Some of the assaults are claimed by the Taliban, who say they have infiltrated the ranks of Afghan security forces, but many are attributed to cultural differences and antagonism between the allied forces.
ISAF has taken several security measures in response to the shootings, including assigning "guardian angels" -- soldiers who watch over their comrades as they sleep.
Aside from the "green-on-blue" shootings, relations between the United States and its Afghan allies have been rocked this year by a series of incidents involving American troops.
Videos and pictures have emerged of U.S. forces abusing Taliban corpses, copies of the Koran were burnt on a major U.S. military base and an American sergeant has been charged with 17 counts of murder over a massacre of civilians.
And on Friday, NATO and U.S. forces admitted that a number of civilians were killed in two separate airstrikes, days after President Hamid Karzai warned that such deaths threatened relations with the U.S.
A joint statement by ISAF and U.S. forces gave no details of how many civilians died in each incident, but local officials have put the total at more than 20, including women and children.

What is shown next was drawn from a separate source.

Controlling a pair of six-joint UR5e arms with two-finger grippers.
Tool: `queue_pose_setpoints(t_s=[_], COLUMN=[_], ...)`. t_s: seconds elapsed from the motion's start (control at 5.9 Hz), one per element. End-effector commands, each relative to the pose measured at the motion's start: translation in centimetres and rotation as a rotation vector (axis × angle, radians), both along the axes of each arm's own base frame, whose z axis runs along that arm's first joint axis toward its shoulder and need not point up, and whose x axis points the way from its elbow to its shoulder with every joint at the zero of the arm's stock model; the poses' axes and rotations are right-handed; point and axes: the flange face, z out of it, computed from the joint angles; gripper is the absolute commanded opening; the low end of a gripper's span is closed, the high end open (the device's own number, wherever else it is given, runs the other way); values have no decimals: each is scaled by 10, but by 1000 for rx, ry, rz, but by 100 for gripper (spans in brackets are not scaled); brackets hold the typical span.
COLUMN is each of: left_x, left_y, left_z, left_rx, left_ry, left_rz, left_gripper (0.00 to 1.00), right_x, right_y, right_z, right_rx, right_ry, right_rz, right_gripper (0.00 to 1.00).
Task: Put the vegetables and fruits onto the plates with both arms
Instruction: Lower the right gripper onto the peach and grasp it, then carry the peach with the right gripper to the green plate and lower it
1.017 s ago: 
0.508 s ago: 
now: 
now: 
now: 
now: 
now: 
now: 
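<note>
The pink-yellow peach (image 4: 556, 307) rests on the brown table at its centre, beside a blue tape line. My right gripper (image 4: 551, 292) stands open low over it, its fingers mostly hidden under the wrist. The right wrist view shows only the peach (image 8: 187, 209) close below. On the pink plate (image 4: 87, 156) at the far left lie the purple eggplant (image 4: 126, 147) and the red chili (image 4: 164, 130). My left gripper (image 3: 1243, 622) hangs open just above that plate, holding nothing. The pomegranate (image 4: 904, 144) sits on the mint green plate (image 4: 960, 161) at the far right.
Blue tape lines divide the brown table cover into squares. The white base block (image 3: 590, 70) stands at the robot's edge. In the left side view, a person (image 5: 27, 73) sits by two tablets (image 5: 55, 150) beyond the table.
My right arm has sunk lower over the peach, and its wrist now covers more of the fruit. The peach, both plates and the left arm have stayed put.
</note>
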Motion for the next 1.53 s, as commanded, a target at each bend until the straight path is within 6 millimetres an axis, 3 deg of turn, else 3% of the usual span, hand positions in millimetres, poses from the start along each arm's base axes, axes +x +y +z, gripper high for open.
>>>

Karzai had summoned ISAF commander John Allen and U.S. ambassador Ryan Crocker to warn that civilian deaths caused by international forces threatened the strategic pact he signed with U.S. President Barack Obama earlier this month.
ISAF has around 130,000 soldiers fighting alongside some 350,000 Afghan security personnel against the Taliban-led insurgency, but they are due to pull out of the country in 2014.
Two other NATO soldiers died Saturday, one in a bomb blast and the other as a result of a "non-battle related injury", ISAF said, without identifying the nationalities of any of the victims.